1197	   It is worth noting that this would disclose the IP address of the
1198	   presentity to the watcher, which has its own set of risks.  In that
1199	   case, the presentity can decide exactly what information it would
1200	   like to share with the watcher in question, it can authenticate the
1201	   watcher itself with whatever strength of credential it chooses, and
1202	   with end-to-end encryption it can reduce the likelihood of any
1203	   eavesdropping.  In a redirection architecture, a presence server
1204	   could still provide the necessary "offline" indication, without
1205	   requiring the presence server to observe and forward all information
1206	   itself.  This mechanism is more promising than encryption, but also
1207	   suffers from significant difficulties.  It too does not provide for
1208	   composition of presence information from multiple devices - it in
1209	   fact forces the watcher to perform this composition itself.  The
1210	   largest single impediment to this approach is however the difficulty
1211	   of creating end-to-end connections between the presentity's device(s)
1212	   and a watcher, as some or all of these endpoints may be behind NATs
1213	   or firewalls that prevent peer-to-peer connections.  While there are
1214	   potential solutions for this problem, like STUN and TURN, they add
1215	   complexity to the overall system.

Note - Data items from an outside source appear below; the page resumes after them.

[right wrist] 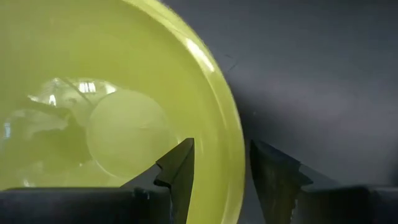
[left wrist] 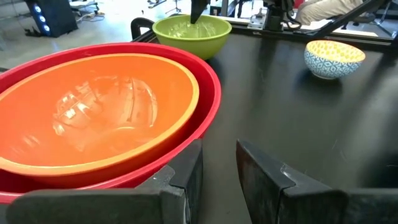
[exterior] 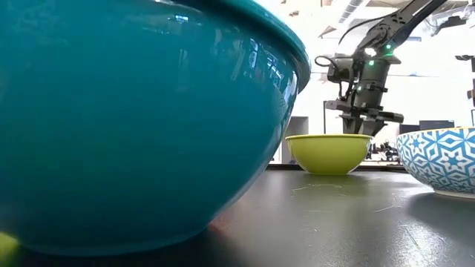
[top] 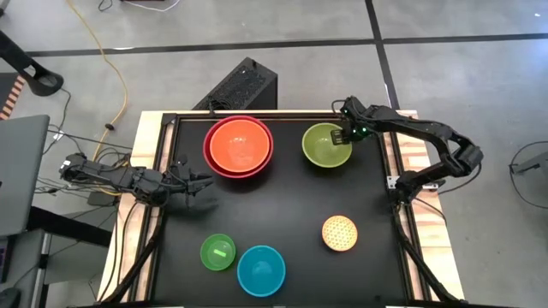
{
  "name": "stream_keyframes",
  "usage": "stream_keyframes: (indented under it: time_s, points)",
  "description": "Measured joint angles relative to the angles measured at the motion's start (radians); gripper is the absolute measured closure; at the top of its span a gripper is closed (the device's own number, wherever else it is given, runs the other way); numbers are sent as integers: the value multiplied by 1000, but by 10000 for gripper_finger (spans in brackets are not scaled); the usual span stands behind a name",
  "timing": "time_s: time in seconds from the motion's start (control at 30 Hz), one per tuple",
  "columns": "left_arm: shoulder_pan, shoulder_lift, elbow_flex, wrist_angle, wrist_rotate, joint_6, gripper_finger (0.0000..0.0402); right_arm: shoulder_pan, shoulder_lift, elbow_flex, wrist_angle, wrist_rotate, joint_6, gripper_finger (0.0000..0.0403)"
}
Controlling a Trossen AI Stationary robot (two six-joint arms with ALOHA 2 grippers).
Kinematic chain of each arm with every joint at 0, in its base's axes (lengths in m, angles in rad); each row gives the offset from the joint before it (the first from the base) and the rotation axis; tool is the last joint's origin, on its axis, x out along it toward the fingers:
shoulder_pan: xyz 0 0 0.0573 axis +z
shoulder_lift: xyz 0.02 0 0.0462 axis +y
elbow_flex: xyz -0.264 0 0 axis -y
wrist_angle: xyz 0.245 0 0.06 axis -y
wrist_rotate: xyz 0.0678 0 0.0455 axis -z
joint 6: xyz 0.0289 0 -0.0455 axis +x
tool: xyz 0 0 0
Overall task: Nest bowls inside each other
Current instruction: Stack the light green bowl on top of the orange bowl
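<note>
An orange bowl (top: 240, 144) sits nested in a red bowl (top: 211, 158) at the far middle of the black table. The olive-green bowl (top: 324, 147) stands at the far right. My right gripper (right wrist: 221, 168) hovers open over its right rim (right wrist: 231, 134), pointing steeply down, with one finger above the hollow and one outside the wall. In the low view its fingertips (exterior: 365, 130) stand just above the rim. My left gripper (left wrist: 217, 168) waits open at the left, just short of the red bowl. The blue bowl (top: 261, 269), the bright green bowl (top: 217, 252) and the dotted yellow bowl (top: 339, 233) stand apart near the front.
Bare black tabletop lies in the middle between the far bowls and the near ones. A raised frame (top: 390, 162) runs along the table's sides. A black box (top: 244, 85) and cables lie on the floor beyond the far edge.
</note>
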Motion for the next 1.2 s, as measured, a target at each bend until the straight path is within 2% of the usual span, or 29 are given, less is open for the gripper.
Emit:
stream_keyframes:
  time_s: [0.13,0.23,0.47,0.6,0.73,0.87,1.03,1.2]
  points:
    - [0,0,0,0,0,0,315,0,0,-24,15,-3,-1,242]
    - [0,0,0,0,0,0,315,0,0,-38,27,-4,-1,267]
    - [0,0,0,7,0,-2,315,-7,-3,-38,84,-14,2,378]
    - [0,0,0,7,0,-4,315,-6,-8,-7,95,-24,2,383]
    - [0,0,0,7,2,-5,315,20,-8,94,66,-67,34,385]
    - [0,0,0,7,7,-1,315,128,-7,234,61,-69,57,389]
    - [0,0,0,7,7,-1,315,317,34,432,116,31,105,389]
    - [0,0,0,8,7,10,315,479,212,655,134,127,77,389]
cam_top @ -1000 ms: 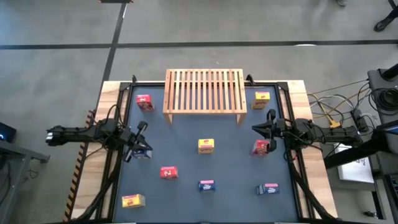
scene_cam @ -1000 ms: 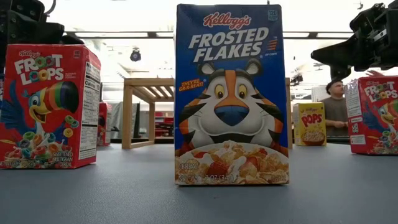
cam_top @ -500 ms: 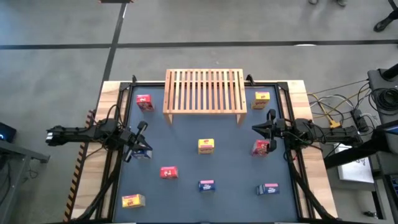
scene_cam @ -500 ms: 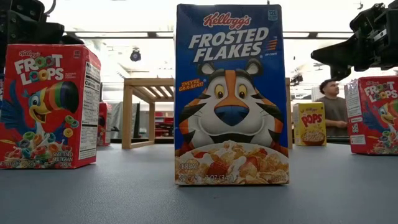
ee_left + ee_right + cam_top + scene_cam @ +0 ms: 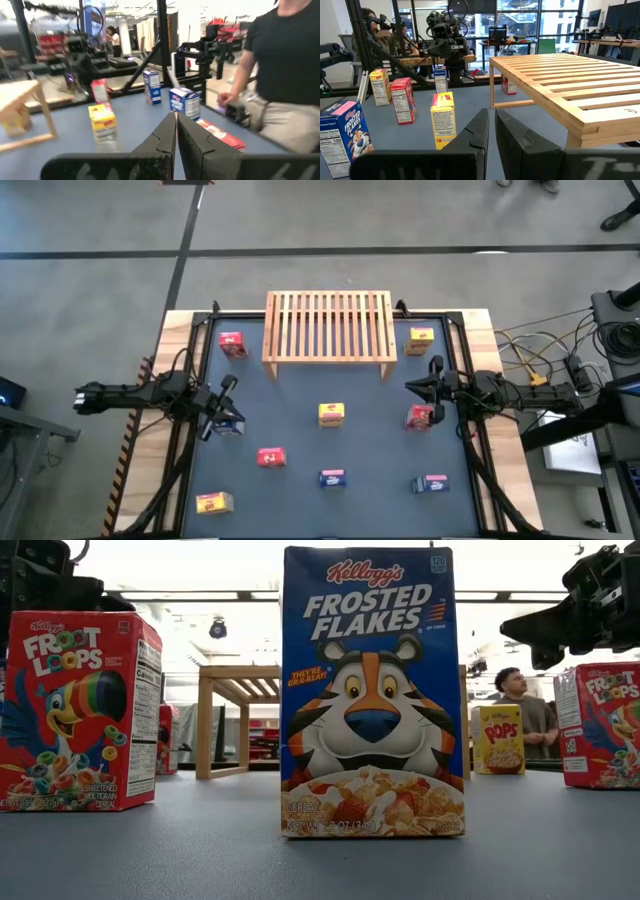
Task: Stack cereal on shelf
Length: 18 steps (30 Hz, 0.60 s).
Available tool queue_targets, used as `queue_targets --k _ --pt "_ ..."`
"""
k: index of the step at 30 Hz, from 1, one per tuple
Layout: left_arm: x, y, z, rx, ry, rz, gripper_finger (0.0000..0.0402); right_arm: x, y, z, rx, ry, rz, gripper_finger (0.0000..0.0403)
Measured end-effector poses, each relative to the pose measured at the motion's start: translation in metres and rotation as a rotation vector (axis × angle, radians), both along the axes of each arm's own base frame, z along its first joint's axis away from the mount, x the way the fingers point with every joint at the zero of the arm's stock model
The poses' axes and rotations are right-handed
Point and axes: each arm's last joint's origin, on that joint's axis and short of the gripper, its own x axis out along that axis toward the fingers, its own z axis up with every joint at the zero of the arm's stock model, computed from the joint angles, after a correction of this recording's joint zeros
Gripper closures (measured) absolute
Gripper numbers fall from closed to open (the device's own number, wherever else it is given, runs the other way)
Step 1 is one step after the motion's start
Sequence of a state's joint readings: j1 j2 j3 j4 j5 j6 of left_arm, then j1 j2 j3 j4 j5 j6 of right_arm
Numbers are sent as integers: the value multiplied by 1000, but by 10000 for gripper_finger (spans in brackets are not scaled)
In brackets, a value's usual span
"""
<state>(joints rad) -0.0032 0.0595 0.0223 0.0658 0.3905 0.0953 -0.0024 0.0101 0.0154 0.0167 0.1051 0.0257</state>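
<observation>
Boxes of cereal stand spread out on the table, none on the wooden shelf at the back yet. The left gripper and right gripper wait at the sides, jaws together, holding nothing.

Blue cereal box upright, centre foreground

High cam looks straight down on the whole table. Low cam sits at table height, very near a blue box, facing the shelf behind. Each wrist cam looks forward past its own tool across the table. High, low and right wrist views share the shelf; both wrist views share the middle yellow box.
</observation>
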Motion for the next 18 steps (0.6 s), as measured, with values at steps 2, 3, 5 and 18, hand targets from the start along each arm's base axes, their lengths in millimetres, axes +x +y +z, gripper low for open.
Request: queue_targets --k 2,3,5,18 --pt "0 1 0 72 -29 30 401 0 0 0 0 0 0 380" --pt "0 1 0 94 -38 37 401 0 0 0 0 0 0 380" --pt "0 1 0 105 -41 45 401 0 0 0 0 0 0 380" --pt "1 2 1 114 -53 72 401 0 0 0 0 0 0 380"
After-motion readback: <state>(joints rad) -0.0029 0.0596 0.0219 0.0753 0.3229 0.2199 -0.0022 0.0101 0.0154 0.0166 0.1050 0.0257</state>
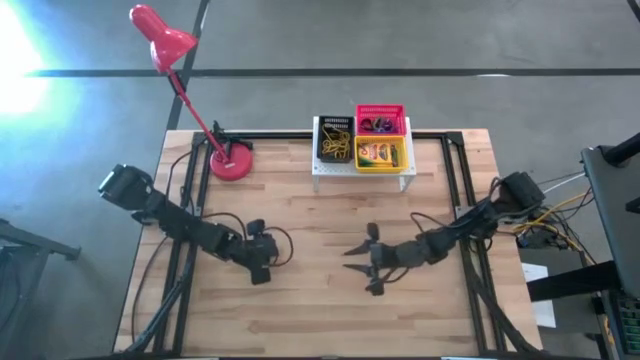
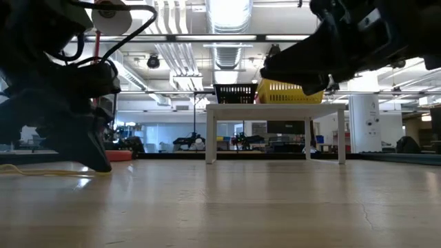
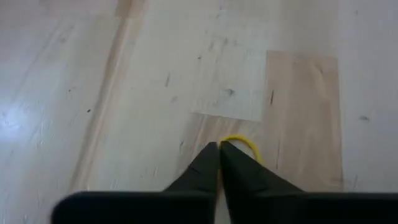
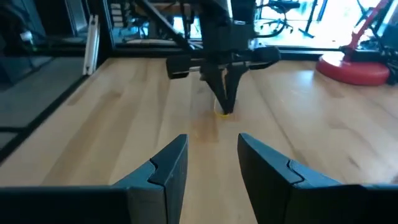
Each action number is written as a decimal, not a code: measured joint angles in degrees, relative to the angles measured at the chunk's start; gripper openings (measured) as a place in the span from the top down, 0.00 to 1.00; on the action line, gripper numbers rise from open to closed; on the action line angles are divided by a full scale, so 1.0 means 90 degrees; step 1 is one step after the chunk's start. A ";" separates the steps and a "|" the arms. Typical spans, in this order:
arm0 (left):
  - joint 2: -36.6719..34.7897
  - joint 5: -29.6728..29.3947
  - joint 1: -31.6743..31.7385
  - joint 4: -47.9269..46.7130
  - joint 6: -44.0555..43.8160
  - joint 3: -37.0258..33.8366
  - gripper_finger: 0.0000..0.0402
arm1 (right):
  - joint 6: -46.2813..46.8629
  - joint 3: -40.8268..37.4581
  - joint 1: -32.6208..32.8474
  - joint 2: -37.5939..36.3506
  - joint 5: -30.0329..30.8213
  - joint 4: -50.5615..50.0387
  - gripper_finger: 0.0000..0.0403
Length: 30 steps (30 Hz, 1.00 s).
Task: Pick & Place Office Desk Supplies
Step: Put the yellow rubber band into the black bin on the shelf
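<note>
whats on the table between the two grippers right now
Only bare wood. The right wrist view shows clear tabletop from the open right gripper up to the left gripper, which is pinched on a yellow rubber band. The high view agrees.

Two dark jointed arms trailing black cables, each hand (image 4: 208, 163) ending in tapered, wedge-shaped black fingers (image 3: 239, 174).

Your left gripper (image 3: 219, 148) is down at the surface (image 1: 320, 310) with its fingertips pinched together, while your right gripper (image 4: 212, 138) hovers low opposite it, fingers parted, both arms reaching inward toward the middle.
</note>
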 joint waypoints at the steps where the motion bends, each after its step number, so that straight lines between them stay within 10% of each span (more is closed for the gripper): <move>1: 0.0000 -0.0009 0.0000 0.0053 -0.0006 -0.0023 0.97 | -0.0103 0.0096 -0.0003 0.0101 -0.0004 -0.0024 0.66; 17: 0.0024 -0.0573 0.0207 0.2638 0.3071 0.2253 1.00 | 0.1372 0.0578 0.0651 -0.2379 0.0019 -0.5363 0.72; 30: 0.0228 0.0740 0.2967 0.1449 0.4568 0.4740 1.00 | 0.2412 -0.0478 0.0957 -0.2424 0.2172 -0.4263 0.76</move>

1217	   Consequently, mediation is a difficult feature of the presence
1218	   architecture to remove, and due especially to the requirement for
1219	   composition it is hard to minimize the data shared with
1220	   intermediaries.  Control over sharing with intermediaries must
1221	   therefore come from some other explicit component of the
1222	   architecture.  As such, the presence work in the IETF focused on
1223	   improving the user participation over the activities of the presence
1224	   server.  This work began in the GEOPRIV working group, with controls
1225	   on location privacy, as location of users is perceived as having
1226	   especially sensitive properties.  With the aim to meet the privacy
1227	   requirements defined in [RFC2779] a set of usage indications, such as
1228	   whether retransmission is allowed or when the retention period
1229	   expires, have been added to PIDF-LO that always travel with location
1230	   information itself.  These privacy preferences apply not only to the
1231	   intermediaries that store and forward presence information, but also
1232	   to the watchers who consume it.

1234	   This approach very much follows the spirit of Creative Commons [CC],
1235	   namely the usage of a limited number of conditions (such as 'Share
1236	   Alike' [CC-SA]).  Unlike Creative Commons, the GEOPRIV working group
1237	   did not, however, initiate work to produce legal language nor to
1238	   design graphical icons since this would fall outside the scope of the
1239	   IETF.  In particular, the GEOPRIV rules state a preference on the
1240	   retention and retransmission of location information; while GEOPRIV
1241	   cannot force any entity receiving a PIDF-LO object to abide by those
1242	   preferences, if users lack the ability to express them at all, we can
1243	   guarantee their preferences will not be honored.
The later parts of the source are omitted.